Digital evidence, like any type of evidence, requires a means of identification, a way to prove that what you are presenting as evidence was not modified in any way. The best way to prove that nothing was changed during the investigation is the use of a hash algorithm.
When working with digital evidence, it’s a best practice that the first thing you do is to calculate a hash value. A hash is a mathematical calculation. Simply said, you take all data, do a calculation and the result is your hash value. Commonly used (forensic) hash algorithms are:
- MD5
- SHA1
- SHA2
- RipeMD
Since every file has a unique hash value you can understand it’s the best way to identify files during an investigation. It’s common for investigators to use the hash of a file to prove that a certain piece of evidence was found in the suspect’s system. For example, imagine a case where you have to screen multiple systems to see if someone has stored any classified files on their hard drives. The fastest way to do this is to generate a list of hash values of the classified files and generate a list of hash values of the files stored on the employees systems. By comparing these lists you will be able to quickly determine if any of these classified files were stored on their systems.
Since every file has a unique value the contents of the files with the same hash value must be identical. Right?
In 2004, Xiaoyun Wang and Hongbo Yu of Shandong University in China published an article in which they describe an algorithm that can find two different sequences of 128 bytes with the same MD5 hash. The most famous example of 128 bytes with the same MD5 hash are:
d1 31 dd 02 c5 e6 ee c4 69 3d 9a 06 98 af f9 5c 2f ca b5 87 12 46 7e ab 40 04 58 3e b8 fb 7f 89 55 ad 34 06 09 f4 b3 02 83 e4 88 83 25 71 41 5a 08 51 25 e8 f7 cd c9 9f d9 1d bd f2 80 37 3c 5b d8 82 3e 31 56 34 8f 5b ae 6d ac d4 36 c9 19 c6 dd 53 e2 b4 87 da 03 fd 02 39 63 06 d2 48 cd a0 e9 9f 33 42 0f 57 7e e8 ce 54 b6 70 80 a8 0d 1e c6 98 21 bc b6 a8 83 93 96 f9 65 2b 6f f7 2a 70 |
MD5 value: 79054025255fb1a26e4bc422aef54eb4
d1 31 dd 02 c5 e6 ee c4 69 3d 9a 06 98 af f9 5c 2f ca b5 07 12 46 7e ab 40 04 58 3e b8 fb 7f 89 55 ad 34 06 09 f4 b3 02 83 e4 88 83 25 f1 41 5a 08 51 25 e8 f7 cd c9 9f d9 1d bd 72 80 37 3c 5b d8 82 3e 31 56 34 8f 5b ae 6d ac d4 36 c9 19 c6 dd 53 e2 34 87 da 03 fd 02 39 63 06 d2 48 cd a0 e9 9f 33 42 0f 57 7e e8 ce 54 b6 70 80 28 0d 1e c6 98 21 bc b6 a8 83 93 96 f9 65 ab 6f f7 2a 70 |
MD5 value: 79054025255fb1a26e4bc422aef54eb4
So here we have a potential problem. Two different files are able to have the same result as MD5 hash. Knowing this we could argue that the MD5 hash matching the file doesn’t have to mean that the contents of these files are identical.
Should you still use MD5?
The reality is that these examples are being generated on purpose exploiting a known weakness in MD5. As far as I know, there hasn’t been a known case where two files have the same MD5 value without someone manipulating the file on purpose. Also, you should never state that two files are identical based purely on any kind of hash value, you always need to check if two files are identically by examining the files.

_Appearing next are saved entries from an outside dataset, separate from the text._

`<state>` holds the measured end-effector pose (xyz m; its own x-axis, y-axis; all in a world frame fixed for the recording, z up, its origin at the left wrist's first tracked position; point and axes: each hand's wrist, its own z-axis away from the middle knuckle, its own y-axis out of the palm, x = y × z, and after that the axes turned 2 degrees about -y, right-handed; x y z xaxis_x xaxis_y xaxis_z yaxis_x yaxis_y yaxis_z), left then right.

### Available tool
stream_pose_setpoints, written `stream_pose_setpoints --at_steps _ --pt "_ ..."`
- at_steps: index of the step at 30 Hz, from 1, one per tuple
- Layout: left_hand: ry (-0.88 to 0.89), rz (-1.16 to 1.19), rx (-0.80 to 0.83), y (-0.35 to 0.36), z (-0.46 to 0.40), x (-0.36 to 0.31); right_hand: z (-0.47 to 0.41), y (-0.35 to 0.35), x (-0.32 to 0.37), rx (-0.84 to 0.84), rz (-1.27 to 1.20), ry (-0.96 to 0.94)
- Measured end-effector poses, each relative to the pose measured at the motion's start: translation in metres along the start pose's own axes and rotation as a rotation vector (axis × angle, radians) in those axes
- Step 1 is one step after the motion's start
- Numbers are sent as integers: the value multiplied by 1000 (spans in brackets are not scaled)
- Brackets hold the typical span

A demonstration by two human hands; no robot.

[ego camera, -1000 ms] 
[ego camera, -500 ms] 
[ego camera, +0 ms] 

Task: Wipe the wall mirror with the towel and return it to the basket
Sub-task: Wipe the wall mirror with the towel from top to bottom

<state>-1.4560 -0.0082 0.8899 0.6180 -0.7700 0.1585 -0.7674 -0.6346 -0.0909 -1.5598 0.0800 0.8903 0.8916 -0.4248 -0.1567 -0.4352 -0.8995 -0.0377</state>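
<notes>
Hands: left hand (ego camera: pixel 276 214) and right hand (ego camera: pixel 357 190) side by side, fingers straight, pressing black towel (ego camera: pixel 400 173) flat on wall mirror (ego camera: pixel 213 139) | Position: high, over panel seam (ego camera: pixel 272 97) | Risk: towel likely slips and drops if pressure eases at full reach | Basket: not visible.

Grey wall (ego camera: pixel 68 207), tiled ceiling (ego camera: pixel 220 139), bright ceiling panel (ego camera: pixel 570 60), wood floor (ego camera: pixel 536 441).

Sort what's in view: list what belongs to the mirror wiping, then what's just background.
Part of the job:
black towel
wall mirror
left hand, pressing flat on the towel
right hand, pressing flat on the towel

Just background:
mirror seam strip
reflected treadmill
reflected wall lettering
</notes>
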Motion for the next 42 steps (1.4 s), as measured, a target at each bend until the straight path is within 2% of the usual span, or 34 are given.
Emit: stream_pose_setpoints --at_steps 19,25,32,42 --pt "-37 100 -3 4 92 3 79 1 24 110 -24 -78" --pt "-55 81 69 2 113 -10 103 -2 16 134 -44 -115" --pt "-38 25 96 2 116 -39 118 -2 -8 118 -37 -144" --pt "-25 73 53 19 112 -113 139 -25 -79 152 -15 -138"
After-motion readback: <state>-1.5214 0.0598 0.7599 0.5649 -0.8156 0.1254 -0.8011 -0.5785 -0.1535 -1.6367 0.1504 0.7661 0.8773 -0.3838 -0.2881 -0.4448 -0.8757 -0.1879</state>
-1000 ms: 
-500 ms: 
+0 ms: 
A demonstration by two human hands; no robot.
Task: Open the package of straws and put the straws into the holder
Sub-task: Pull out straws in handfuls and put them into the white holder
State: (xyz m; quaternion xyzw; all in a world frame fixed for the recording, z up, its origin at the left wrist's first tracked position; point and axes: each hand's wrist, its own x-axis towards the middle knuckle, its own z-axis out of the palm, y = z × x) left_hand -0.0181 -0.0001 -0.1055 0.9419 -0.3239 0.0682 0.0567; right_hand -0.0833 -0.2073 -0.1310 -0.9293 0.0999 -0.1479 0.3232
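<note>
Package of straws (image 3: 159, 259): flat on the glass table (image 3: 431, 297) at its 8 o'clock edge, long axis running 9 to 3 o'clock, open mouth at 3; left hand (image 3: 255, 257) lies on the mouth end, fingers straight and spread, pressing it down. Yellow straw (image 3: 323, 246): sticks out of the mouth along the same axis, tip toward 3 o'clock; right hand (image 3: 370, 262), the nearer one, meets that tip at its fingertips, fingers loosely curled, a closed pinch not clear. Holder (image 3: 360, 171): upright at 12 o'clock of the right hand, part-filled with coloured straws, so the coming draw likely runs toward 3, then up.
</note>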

A hash value is a great way to filter and quickly identify certain files. It’s also a great way to prove a file has not been modified in any way. And this is where things get tricky and why you should always use two hash values.
If you only use MD5 to prove the integrity of your evidence, someone could claim that you modified the evidence and generated an MD5 collision afterward to that the modified evidence has the same MD5 value as the original. And without a secondary hash value like SHA1 you will have a hard time proving them wrong.
When you are processing evidence, you should always calculate at least 2 hash function e.g. MD5 and SHA1. MD5 is still a valid way to identify files, and when you combine 2 functions you eliminate the possibility of a collision since it should be impossible to generate a collision in 2 hash functions simultaneously.